DATA EXCERPTS below:
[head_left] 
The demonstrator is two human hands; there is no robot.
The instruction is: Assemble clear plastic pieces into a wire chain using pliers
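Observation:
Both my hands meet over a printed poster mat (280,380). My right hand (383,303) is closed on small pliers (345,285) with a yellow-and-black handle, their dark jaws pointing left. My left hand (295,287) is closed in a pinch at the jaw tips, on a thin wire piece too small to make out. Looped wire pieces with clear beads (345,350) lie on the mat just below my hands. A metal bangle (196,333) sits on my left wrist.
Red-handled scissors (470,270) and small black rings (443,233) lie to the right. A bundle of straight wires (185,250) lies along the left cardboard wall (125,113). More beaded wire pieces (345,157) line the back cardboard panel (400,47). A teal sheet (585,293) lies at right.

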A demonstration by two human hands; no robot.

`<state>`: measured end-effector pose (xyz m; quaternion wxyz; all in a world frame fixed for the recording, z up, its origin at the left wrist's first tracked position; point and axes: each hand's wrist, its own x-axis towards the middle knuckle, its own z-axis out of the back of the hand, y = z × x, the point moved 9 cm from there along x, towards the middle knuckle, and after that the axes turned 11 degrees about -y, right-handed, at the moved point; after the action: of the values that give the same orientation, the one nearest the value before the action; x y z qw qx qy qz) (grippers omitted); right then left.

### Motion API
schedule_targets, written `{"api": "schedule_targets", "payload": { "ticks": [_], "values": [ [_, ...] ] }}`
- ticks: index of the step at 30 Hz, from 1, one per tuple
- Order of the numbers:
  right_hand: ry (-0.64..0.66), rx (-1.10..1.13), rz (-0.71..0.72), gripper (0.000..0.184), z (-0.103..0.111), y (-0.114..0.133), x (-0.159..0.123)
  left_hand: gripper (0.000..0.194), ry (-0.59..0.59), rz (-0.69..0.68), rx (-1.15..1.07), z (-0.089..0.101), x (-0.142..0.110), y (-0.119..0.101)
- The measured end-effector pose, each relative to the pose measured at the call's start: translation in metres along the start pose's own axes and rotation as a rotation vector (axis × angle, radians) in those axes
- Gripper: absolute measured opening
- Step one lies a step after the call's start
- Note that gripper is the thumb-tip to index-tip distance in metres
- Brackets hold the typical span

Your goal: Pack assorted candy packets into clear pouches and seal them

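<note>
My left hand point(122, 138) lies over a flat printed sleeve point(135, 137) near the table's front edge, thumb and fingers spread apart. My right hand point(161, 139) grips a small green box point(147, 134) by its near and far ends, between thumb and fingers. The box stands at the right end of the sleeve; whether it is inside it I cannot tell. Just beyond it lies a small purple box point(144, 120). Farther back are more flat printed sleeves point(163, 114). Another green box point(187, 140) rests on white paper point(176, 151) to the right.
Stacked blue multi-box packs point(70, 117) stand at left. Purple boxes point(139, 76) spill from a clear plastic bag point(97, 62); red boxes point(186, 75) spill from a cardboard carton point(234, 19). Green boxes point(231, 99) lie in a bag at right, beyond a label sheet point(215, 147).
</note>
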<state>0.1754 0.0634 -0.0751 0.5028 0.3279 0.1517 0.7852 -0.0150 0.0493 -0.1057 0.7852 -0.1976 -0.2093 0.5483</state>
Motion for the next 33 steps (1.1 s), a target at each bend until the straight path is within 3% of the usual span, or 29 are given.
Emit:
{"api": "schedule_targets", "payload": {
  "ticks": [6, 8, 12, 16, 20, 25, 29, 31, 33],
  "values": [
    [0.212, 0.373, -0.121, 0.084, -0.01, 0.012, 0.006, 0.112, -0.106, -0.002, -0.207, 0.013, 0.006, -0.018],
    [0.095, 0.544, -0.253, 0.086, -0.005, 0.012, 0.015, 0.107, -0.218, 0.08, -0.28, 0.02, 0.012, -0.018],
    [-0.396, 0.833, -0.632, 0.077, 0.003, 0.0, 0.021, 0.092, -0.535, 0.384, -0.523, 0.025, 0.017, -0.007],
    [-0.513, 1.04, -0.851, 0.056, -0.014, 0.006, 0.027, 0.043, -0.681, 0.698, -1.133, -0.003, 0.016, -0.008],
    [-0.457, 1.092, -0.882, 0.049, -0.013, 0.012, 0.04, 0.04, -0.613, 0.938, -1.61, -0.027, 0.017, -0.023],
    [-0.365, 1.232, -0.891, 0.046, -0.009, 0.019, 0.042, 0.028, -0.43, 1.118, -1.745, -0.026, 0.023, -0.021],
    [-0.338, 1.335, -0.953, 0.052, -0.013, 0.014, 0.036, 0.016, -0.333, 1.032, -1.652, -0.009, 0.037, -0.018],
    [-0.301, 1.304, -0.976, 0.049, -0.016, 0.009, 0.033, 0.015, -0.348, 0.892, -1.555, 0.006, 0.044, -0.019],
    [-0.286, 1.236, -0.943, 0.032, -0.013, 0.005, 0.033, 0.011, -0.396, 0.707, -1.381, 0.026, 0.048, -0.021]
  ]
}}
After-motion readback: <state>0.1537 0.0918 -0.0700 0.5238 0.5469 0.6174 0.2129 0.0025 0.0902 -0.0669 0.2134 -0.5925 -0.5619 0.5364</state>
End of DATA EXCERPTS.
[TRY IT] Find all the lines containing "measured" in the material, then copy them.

[OUTPUT FOR THIS TASK]
`<state>`: measured end-effector pose (xyz m; quaternion wxyz; all in a world frame fixed for the recording, z up, its origin at the left wrist's first tracked position; point and axes: each hand's wrist, its own x-axis towards the middle knuckle, its own z-axis out of the back of the hand, y = z × x, the point moved 9 cm from there along x, towards the middle knuckle, and after that the axes turned 11 degrees about -y, right-handed, at the moved point; after the action: of the values that give the same orientation, the one nearest the value before the action; x y z qw qx qy qz) (grippers omitted); right then left.
- The measured end-effector pose, each relative to the pose measured at the call's start: translation in metres along the start pose's own axes and rotation as a rotation vector (axis × angle, radians) in those axes
- Gripper: absolute measured opening

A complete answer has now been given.